Comment oublier Mlle Bolomey, institutrice, se dépensant pour nous en classe et hors de classe. N'était-ce pas elle qui nous accompagnait à Luins pour la vendange, ou bien pour cueillir cerises ou pommes ?

L'un de nous n'a certainement pas oublié le jour où, arrachant de vieilles racines, il se plaignait de cet ouvrage pénible, et Mlle Bolomey, encourageante : Si ce travail n'était pas difficile, ce n'est pas à toi que maman Sergy l'eût confié ! Le visage de l'enfant s'éclaire et, plein d'un nouveau courage, il reprend son labeur.
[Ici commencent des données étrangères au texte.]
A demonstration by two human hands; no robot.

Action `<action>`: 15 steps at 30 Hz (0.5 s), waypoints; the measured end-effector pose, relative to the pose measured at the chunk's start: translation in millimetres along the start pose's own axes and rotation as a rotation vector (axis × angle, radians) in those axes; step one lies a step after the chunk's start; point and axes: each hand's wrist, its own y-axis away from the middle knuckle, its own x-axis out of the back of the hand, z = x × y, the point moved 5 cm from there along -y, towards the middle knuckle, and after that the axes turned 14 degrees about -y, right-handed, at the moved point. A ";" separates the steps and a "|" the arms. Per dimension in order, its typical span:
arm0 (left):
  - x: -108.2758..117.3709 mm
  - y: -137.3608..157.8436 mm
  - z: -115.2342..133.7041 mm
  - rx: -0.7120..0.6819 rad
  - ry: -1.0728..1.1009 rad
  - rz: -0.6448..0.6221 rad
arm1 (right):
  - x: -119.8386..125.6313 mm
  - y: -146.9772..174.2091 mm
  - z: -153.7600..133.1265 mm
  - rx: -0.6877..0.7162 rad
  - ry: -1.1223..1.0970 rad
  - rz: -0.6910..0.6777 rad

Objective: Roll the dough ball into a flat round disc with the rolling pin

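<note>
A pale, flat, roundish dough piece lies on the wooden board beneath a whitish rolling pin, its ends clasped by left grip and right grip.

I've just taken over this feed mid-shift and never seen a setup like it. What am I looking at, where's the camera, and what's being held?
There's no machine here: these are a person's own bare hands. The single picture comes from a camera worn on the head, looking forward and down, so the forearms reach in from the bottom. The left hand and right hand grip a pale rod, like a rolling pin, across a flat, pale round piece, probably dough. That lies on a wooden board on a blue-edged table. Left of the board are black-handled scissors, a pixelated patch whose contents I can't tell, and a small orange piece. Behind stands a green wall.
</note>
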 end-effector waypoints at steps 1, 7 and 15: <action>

... Savez-vous ce qui est une joie pour moi quand je reviens à La Maison ? C'est un bon morceau de pain! Du vrai pain, tel que l'a voulu pour nous M. le docteur Francken ; car vous savez qu'il nous aime, et veille depuis tant d'années à la santé de chacun, avec tout à la fois, un intérêt et un désintéressement complets.

Bien d'autres, dispersés dans le vaste monde, même jusqu'en Afrique, soupirent quelquefois : Ah ! La Maison, qu'on y vivait tranquilles et sans souci, entourés, consolés, portés par tant de prières...

Après la charmante évocation de ces souvenirs, les cadettes entourent « maman Sergy », qu'on installe sur le podium pour lui remettre une surprise... une clef d'or qui ouvre toutes les portes. Cette clef, c'est l'amour, et elle se trouve toujours dans la poche de maman Sergy. Et chacun reprend en choeur le refrain du chant composé par Mlle A. Pélaz :

Nous bénissons à cette heure
L'hospitalière demeure.
Sous son toit, la paix demeure,
0 doux nom de « La Maison » !

Le moment le plus émouvant fut celui où Mme Sergy présenta à l'assemblée son fils cadet, M. Jean Sergy, instituteur, qui allait devenir son collaborateur. Élevé à l'école de sa vaillante mère, il a appris à son contact ce qu'est une vie de service et d'entière consécration. La Maison voit ainsi rajeunir ses forces pour continuer sa grande mission.

Et tous ceux qui quittèrent Burtigny ce jour-là, bénissaient le Seigneur pour tout ce qu'ils avaient vu et entendu des merveilles de Dieu.